On Wed, 24 Sep 2008, Gordon Hughes wrote:
In August I raised the possibility of extending the dummify
function to accommodate syntax such as
list dlist = dummify(x, n)
where n <= 0 means that no category is dropped, while n > 0
means that the n-th category is dropped. For this to work, it
would be necessary to require that x is a series, whereas in its
current version dummify(X) will work with a list X...

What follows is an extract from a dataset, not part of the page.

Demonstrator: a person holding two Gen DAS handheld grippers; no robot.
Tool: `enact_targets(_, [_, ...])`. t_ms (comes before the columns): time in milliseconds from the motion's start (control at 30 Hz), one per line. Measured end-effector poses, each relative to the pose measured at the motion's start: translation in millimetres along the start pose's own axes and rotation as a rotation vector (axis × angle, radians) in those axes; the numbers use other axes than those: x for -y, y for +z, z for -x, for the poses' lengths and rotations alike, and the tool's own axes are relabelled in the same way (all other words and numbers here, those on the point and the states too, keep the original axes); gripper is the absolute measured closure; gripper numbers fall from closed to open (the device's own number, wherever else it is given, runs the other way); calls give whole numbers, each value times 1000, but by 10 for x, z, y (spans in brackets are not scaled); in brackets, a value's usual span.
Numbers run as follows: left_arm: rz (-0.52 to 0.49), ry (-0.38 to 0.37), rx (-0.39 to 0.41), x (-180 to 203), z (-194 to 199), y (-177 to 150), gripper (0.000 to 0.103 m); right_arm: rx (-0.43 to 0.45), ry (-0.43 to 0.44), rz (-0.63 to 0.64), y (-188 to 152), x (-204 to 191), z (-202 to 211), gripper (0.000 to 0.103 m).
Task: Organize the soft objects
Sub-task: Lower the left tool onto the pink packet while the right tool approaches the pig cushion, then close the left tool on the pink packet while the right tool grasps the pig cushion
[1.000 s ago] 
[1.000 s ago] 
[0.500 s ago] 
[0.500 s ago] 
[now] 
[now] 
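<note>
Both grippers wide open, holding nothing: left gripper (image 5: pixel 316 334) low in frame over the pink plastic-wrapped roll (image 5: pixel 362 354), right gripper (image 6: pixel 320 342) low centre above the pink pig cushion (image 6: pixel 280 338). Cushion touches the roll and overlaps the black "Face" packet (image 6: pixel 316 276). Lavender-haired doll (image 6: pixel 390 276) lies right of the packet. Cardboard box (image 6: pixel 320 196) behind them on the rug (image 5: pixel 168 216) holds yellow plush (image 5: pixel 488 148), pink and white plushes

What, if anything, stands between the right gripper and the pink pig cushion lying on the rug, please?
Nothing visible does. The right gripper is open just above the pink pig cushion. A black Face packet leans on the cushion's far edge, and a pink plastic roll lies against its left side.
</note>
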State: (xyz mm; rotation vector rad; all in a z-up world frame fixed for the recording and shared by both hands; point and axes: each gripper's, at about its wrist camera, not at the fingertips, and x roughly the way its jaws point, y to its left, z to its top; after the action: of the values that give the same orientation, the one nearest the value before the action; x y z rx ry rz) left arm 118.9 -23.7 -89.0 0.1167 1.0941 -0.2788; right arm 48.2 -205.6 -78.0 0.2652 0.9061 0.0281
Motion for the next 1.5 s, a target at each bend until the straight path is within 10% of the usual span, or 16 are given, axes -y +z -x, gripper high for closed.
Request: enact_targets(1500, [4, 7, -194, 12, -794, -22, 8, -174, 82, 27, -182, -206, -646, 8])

I'm playing with this at present. If I remember right, there
seemed to a consensus last time round that we don't really lose by
confining the dummify() function to a single series argument (not
a list), since it's likely to be confusing to run dummify on a
list anyway (and if you really want to do that you can use a
"foreach" loop).
Suggestion: allow the syntax
list L = dummify(x)
for series x, in which case all the dummies are generated; and
also support
list L = dummify(x, val)
which treats 'val' as the omitted category. (That is, the second
argument to dummify() is optional).
That leaves a question: is it easier/more intuitive to read 'val'
as denoting the val'th category when the distinct values of x are
ordered, or as the condition x == val? I tend to think the latter
is better. Example: in relation to the variable Y in greene22_2,
we have
? matrix v = values(Y)
Generated matrix v
? v
v (6 x 1)
0
1
2
3
7
12
To generate dummies for all values of Y other than 7, do we do
list DL = dummify(Y, 5) # or 0-based, (Y, 4)??
or
list DL = dummify(Y, 7) # what I tend to favor
On the latter approach, you could do
DL = dummify(x, min(x))
DL = dummify(x, max(x))
to skip the first or last categories without counting them.
Allin.